| RAW DATA |
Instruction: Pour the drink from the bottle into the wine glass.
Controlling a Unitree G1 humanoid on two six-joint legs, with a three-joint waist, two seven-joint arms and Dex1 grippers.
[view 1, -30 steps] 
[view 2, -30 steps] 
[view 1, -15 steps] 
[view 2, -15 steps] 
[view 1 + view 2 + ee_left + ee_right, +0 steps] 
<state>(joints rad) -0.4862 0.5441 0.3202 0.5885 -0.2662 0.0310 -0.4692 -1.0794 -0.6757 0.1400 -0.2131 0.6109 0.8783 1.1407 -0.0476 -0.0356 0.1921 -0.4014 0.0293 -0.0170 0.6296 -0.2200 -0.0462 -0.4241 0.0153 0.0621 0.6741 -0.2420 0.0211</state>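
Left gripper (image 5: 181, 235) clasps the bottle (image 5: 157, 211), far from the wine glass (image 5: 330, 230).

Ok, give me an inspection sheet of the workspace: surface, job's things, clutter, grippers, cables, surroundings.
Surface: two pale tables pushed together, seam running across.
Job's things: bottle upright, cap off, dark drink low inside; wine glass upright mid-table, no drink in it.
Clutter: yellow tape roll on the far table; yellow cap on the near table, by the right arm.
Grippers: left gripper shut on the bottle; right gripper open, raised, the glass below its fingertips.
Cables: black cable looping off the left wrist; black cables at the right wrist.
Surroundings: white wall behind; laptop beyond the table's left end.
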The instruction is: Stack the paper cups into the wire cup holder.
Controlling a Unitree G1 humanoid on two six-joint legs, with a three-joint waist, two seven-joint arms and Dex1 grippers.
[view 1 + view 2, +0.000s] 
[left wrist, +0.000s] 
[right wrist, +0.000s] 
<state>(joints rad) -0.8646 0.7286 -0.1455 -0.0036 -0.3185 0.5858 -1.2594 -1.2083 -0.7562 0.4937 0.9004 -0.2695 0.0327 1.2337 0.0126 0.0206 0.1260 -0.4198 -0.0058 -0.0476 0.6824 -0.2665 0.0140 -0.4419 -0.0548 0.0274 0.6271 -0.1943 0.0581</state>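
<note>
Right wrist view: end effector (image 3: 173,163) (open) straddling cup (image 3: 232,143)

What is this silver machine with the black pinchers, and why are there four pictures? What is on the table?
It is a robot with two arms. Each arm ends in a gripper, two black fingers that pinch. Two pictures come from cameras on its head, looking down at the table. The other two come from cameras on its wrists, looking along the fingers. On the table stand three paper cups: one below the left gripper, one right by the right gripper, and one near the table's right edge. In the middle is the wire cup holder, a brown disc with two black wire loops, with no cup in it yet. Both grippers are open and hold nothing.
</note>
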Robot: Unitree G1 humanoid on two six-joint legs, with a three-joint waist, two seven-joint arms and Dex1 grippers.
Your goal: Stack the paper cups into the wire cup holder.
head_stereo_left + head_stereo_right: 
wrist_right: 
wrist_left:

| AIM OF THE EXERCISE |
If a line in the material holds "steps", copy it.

| TASK OUTPUT |
[view 1, -30 steps] 
[view 2, -30 steps] 
[view 1, -15 steps] 
[view 2, -15 steps] 
[view 1 + view 2 + ee_left + ee_right, +0 steps] 

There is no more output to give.